Although bipolar disorder can occur at any age, typically it’s diagnosed in the teenage years or early 20s. Symptoms can vary from person to person, and symptoms may vary over time.

Symptoms in children and teens

  • Symptoms of bipolar disorder can be difficult to identify in children and teens. It’s often hard to tell whether these are normal ups and downs, the results of stress or trauma, or signs of a mental health problem other than bipolar disorder.
  • The most prominent signs of bipolar disorder in children and teenagers may include severe mood swings that are different from their usual mood swings.

Causes

The exact cause of bipolar disorder is unknown, but several factors may be involved, such as:

• Biological differences.
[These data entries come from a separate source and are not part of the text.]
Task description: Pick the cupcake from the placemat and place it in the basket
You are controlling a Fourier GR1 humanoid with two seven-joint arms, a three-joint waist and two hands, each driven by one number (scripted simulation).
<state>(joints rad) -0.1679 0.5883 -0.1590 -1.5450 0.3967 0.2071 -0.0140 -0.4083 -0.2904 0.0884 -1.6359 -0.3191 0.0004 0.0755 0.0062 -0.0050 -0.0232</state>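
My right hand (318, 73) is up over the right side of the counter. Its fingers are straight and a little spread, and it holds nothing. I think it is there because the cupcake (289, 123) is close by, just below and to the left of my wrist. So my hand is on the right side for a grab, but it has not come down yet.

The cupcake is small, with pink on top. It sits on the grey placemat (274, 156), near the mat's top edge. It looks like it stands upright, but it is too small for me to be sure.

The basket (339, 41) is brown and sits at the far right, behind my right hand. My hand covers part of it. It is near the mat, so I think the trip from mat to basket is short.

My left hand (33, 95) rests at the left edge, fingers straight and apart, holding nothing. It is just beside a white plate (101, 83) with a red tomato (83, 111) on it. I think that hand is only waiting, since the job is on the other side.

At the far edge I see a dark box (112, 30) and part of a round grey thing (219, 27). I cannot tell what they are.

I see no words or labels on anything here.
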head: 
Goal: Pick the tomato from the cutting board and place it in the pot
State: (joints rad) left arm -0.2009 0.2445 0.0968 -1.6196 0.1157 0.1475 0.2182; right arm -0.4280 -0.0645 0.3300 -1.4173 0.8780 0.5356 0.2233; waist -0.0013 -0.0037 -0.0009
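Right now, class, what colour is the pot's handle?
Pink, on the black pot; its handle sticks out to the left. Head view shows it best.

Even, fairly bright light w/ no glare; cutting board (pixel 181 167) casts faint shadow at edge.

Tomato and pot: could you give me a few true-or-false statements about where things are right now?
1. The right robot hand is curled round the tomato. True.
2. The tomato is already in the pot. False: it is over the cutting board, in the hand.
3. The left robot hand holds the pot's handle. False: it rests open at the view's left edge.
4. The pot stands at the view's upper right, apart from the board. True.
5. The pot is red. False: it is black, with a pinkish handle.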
People with bipolar disorder appear to have physical changes in their brains. The significance of these changes is still uncertain but may eventually help pinpoint causes.
• Genetics. Bipolar disorder is more common in people who have a first-degree relative, such as a sibling or parent, with the condition. Researchers are trying to find genes that may be involved in causing bipolar disorder.

Treatments

Medications: Treatment can help many people, including those with the most severe forms of bipolar disorder. Medications generally used to treat bipolar disorder include mood stabilizers and second-generation (“atypical”) antipsychotics. Treatment plans may also include medications that target sleep or anxiety.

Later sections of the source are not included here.